1: Belinda Pocket, the mother; 2: Baby Pocket; 3: Drummle; 4: Mrs. Coiler; 5: Pip; 6: Startop;
7: Herbert Pocket; 8: Jane Pocket; 9: Fanny Pocket; 10: Mathew Pocket, the father;
11: Pocket sisters, 12: Joe Pocket, 13: Dog sniffing Belinda's handkerchief; 14: Alick Pocket;
15: Flopson, Millers and the page boy.


The scene shows a lot of characters: On the very right, sitting enthroned over a dog, Belinda Pocket (1), the mother of Herbert, two brothers, four sisters, one baby, and another one to come, looks absent-mindedly out of the picture. A dog (13) sniffs at the handkerchief she likes so much to let fall to the ground. Despite being such a productive mother, she doesn't really care about the well-being of her children - here, ignoring the baby (3) on her lap almost tumbling off, and putting its eyes out with a nutcracker. She rather spends time talking about her almost-noble ancestry with the almost-noble glutton Drummle (3), who sits to her right, and is 
working himself through a glass of champagne, and a piece of cake.

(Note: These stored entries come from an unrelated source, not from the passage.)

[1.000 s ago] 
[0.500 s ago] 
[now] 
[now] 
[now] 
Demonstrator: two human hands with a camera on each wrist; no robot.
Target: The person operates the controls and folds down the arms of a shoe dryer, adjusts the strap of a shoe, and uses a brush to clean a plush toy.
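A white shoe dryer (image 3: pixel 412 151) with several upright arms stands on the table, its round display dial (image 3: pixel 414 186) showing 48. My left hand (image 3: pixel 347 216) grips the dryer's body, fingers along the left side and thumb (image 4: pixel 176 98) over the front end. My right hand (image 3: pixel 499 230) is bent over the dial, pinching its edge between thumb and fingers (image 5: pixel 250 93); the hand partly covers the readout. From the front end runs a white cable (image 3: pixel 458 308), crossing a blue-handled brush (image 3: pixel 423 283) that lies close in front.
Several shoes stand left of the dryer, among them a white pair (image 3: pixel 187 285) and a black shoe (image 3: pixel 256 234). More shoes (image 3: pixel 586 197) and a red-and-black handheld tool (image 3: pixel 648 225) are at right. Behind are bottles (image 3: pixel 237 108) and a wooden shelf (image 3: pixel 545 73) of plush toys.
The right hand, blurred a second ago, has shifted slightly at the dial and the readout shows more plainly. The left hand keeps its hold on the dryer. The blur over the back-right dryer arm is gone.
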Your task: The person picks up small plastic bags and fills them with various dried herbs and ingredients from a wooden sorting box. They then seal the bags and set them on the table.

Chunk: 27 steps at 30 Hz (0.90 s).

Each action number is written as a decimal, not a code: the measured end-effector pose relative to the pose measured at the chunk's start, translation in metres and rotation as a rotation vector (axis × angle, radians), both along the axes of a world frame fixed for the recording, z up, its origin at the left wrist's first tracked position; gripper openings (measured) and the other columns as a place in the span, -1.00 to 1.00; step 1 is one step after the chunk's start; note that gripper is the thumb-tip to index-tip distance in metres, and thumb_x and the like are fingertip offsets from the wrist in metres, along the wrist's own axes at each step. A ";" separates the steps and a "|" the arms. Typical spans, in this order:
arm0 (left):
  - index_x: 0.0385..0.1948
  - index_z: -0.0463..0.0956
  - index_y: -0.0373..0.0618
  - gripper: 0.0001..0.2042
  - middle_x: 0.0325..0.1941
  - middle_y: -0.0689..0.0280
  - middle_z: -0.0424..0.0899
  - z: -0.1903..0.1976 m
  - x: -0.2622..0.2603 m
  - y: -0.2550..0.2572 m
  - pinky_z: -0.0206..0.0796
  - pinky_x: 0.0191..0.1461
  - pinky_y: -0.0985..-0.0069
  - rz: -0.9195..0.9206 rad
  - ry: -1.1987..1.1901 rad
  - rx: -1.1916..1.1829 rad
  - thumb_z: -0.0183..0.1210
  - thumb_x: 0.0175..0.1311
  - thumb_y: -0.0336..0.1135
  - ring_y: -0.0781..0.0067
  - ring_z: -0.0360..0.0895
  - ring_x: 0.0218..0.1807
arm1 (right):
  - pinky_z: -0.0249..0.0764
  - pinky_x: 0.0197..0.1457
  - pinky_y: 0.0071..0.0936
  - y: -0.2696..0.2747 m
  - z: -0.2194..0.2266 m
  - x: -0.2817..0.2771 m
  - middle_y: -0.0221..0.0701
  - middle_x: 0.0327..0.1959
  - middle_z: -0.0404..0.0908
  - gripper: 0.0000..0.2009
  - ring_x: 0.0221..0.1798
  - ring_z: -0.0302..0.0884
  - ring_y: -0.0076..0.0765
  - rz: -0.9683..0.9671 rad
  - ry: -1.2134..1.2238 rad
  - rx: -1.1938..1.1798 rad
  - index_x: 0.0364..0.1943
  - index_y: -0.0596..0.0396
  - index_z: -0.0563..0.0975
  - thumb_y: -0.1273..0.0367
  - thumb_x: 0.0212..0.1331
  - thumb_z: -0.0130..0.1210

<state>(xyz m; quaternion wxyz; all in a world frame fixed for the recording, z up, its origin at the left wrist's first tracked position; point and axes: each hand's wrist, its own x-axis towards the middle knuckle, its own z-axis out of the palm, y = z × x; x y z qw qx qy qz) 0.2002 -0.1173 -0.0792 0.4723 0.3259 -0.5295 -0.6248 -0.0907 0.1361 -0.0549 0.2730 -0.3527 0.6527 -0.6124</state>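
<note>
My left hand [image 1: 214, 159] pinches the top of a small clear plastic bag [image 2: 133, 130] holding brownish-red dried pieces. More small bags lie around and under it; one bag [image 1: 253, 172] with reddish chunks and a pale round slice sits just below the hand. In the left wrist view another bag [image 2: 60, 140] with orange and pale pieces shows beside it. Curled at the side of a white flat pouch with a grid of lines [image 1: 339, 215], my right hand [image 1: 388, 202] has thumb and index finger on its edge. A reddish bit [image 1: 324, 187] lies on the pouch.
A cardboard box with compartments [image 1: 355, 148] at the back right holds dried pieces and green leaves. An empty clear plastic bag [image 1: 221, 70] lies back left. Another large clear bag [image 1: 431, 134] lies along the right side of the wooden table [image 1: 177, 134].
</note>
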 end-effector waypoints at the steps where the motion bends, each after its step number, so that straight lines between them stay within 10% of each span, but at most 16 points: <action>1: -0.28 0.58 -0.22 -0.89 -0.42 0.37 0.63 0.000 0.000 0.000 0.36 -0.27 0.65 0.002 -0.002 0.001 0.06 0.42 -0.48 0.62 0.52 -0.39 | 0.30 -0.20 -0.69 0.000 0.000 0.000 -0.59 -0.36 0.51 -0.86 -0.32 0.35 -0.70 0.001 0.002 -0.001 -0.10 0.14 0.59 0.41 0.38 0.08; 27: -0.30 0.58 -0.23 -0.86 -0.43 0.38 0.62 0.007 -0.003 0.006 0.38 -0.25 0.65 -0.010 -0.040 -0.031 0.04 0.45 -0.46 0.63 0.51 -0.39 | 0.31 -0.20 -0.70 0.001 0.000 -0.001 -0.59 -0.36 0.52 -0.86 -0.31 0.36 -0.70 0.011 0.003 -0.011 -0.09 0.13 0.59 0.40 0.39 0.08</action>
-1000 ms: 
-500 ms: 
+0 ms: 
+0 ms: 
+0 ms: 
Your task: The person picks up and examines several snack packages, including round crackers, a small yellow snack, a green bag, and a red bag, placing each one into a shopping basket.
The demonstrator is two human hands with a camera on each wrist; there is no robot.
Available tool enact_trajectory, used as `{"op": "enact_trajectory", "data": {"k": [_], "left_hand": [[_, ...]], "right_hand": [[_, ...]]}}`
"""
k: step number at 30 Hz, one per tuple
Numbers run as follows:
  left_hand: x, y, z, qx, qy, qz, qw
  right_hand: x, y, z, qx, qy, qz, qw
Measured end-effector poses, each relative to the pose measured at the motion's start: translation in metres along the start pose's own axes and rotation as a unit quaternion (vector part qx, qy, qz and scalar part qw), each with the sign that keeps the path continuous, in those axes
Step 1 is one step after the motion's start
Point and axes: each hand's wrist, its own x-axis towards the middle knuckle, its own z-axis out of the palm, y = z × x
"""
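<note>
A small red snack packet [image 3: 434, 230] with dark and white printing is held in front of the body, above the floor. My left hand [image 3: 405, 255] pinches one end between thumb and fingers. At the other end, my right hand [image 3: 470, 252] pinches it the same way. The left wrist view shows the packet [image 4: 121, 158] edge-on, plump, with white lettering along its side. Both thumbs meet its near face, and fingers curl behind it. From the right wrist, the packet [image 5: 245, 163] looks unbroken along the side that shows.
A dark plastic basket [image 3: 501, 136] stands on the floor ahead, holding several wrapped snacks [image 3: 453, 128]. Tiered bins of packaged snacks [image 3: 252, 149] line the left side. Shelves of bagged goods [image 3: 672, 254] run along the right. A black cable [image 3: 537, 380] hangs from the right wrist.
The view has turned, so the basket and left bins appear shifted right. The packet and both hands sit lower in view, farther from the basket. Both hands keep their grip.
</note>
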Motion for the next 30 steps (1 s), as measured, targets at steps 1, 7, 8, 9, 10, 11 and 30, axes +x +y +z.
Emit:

Next to Drummle, Mrs. Coiler (4), the toady neighbour, bores nonchalantly into Pip's (5) past, while he
tries to concentrate on the right company-manner on how to eat cake. 

Startop (6) is chewing on a piece of cake, while Herbert (7) pleasantly oversees the chaotic scene, as he's used to it. The seats between them are empty, for the children already got up.

Jane (8) is worried about the careless way, in which her mother dismisses the baby, and tries to make it notice to her father, Mathew Pocket (10), whose arm she is clutching. Latter is split in his attention towards his one daughter, and his other, Fanny (9), whose hand he's inspecting, pointing out that she got
a whitlow. 

While the other Pocket sisters (11), whose names I didn't catch, are whispering to themselves (perhaps about the new subtenant, Pip?), Joe (12), "with the hole in the frill", is chasing after a cat, which is hiding under the bambus-bench. 

Alick (14) in an obstinate mood is dressed as a pirate. Staying in character, he tries to snatch away the remaining pieces of cake, the servants had left carelessly on the trolley. 

At the far left (15), Flopson and Millers, the head-servants, are scolding a "dissipated" page boy, who lost some buttons on the gaming table. Both servants were drawn away from the table in the heat of the action, because one has a cake knife in her left hand, and the other brandishes a tea pot on her right.  

  

For a long time I had some ideas on how to approach this chapter. It should have been a
slanted view from the top, in which every participant of the meal is seated regularly on 
a long table, with Mathew Pocket, the Father on top, "lifting himself up" according to Pip, what
I understood as stretching himself. But I found the idea too boring, too overdone. Most of my illustrated scenes revolve around people sitting at tables, and after a while I had to come up
with something new, to make the image more interesting for the viewer, and for me to draw.

I reread the scene, and I noticed, that the children might not have been present at dinner. No illustration is perfect.